Все это обусловливает своеобразное срединное положение утопических легенд (впрочем, так же как и других прозаических импровизационных жанров) между бытовой повседневной народной прозой и теми жанрами, в которых эстетическое или познавательное начало (конечно, тоже в сплетении с элементами социальными, политическими, этическими и т. д.) играет решающую роль, т. е. сказкой, песней, былиной, исторической песней и т. д.
Дальнейшее изучение социально-утопических легенд может развиваться различными путями. Прежде всего необходимо привлечение новых документов как из центральных, так и из областных архивов и, если таковые обнаружатся, продолжение монографического изучения отдельных легенд, особенно легенд о «далеких землях» и сопутствующих легенд не социально-утопического характера, но выражающих различные формы народного протеста. Вполне вероятно, что обнаружатся новые тексты и сюжеты, однако надежды на открытие значительных легенд, по-видимому, не очень велики. Как показало исследование, они, как правило, связаны с заметными народными движениями и поэтому о них легче было разыскать необходимые сведения.

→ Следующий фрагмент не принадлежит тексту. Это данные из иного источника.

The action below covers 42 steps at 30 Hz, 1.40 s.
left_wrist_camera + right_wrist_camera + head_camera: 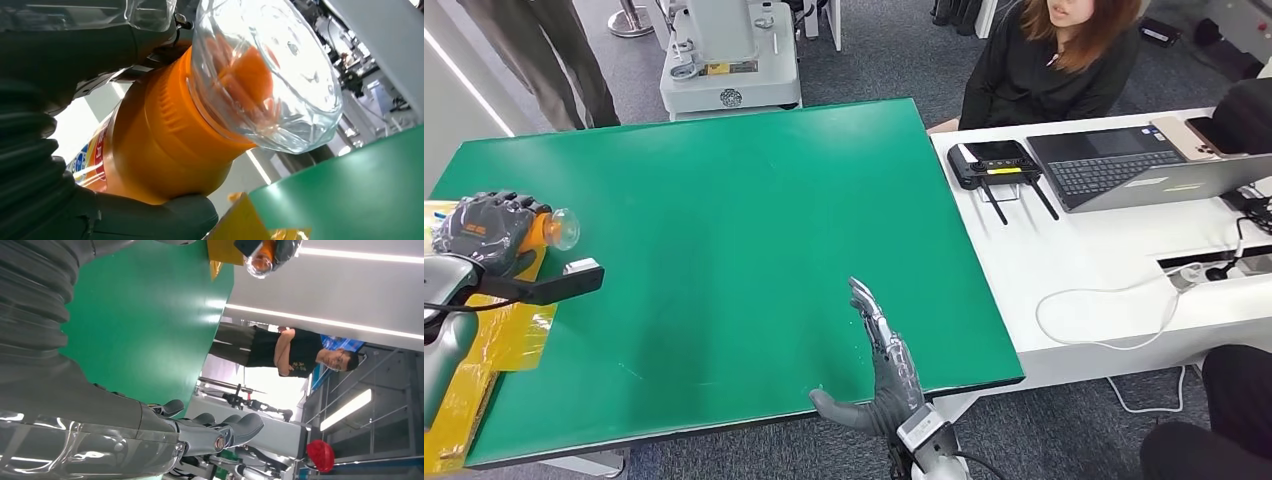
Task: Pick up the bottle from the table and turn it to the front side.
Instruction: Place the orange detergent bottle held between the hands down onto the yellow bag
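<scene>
While the left hand (486, 228) grips the bottle (552, 228) above the table's (724, 230) left edge, we note the right hand (882, 370) lies open. The grip looks partial, so we expect turning may slip it.

The left hand (489, 230) hides most of the bottle (556, 229); in the left wrist view the bottle's label is cut off by fingers and too partial to read. The laptop (1144, 165) runs past the picture's right edge.

Orange bottle (552, 229) — lifted, lying sideways.
</scene>
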### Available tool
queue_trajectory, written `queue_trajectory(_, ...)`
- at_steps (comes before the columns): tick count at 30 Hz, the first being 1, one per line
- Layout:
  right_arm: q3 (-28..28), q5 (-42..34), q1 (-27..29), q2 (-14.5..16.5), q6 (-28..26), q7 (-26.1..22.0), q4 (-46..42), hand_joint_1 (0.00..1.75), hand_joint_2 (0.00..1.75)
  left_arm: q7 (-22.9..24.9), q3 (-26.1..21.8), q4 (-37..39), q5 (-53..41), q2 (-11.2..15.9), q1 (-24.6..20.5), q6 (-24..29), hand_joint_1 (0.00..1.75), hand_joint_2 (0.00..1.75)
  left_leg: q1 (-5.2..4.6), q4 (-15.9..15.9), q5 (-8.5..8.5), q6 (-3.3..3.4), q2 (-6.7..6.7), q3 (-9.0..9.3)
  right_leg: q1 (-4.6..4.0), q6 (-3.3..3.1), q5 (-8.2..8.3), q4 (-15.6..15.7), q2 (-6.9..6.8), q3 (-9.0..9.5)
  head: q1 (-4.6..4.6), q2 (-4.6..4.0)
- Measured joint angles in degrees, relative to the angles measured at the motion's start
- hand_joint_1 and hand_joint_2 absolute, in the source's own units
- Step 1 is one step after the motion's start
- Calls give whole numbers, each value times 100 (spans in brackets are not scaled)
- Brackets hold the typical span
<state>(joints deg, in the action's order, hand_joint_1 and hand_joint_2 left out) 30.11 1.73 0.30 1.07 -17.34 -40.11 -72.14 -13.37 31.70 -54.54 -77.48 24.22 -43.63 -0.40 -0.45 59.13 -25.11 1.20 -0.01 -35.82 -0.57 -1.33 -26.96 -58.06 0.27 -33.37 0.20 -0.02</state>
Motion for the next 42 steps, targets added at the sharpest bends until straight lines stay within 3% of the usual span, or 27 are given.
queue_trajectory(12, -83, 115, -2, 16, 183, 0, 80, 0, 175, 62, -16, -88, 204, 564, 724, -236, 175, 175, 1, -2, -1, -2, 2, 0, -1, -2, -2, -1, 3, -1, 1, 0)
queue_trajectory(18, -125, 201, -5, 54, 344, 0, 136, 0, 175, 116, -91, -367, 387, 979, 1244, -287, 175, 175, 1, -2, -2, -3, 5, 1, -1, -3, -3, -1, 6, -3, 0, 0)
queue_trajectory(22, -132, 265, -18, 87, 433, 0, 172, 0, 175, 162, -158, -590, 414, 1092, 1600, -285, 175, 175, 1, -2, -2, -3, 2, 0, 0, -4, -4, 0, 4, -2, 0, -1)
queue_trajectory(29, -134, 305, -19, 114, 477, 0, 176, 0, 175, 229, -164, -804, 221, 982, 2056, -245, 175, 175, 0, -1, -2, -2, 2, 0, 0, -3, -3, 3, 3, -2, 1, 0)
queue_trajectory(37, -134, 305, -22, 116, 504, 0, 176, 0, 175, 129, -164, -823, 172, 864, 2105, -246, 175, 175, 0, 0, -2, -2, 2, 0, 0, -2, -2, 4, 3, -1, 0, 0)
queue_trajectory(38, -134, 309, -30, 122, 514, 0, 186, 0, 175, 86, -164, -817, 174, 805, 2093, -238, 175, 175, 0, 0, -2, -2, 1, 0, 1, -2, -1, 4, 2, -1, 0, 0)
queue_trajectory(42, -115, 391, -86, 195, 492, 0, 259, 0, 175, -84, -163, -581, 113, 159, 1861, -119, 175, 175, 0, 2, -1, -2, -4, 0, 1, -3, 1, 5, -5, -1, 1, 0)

Своеобразной параллелью к социально-утопическим легендам были религиозно-утопические, хилиастические легенды, тоже непрерывно создававшиеся в самых различных слоях русского крестьянства, особенно среди старообрядцев и сектантов. Хилиастические легенды были вторым, религиозным вариантом того социального чуда, которое, по представлениям их создателей, могло вывести Россию из феодального кризиса. Отличие хилиастических легенд от социально-утопических заключается прежде всего в том, что «избавление» в них мыслится не как человеческое деяние, а как проявление воли божественного «искупителя», «спасителя», в некоторых случаях инкарнированного в сектантском «брате во Христе». В последнем случае религиозно-утопические легенды эпизодически соприкасались с легендами об «избавителях» (например, скопческий наставник К. Селиванов, выдававший себя за Петра III). Поэтому изучение истории народных хилиастических легенд весьма необходимо не только само по себе, но и для дальнейшего уяснения ряда проблем истории легенд социально-утопических.
Предметом специального исследования должна быть тема «Русская литература и народные социально-утопические легенды XVII–XIX вв.». Мы ее почти не касались. Между тем она может дать новые материалы и для изучения легенд и, с другой стороны, теперь, когда началось их систематическое изучение, вероятно, и для понимания некоторых важных сторон изображения народа в русской литературе.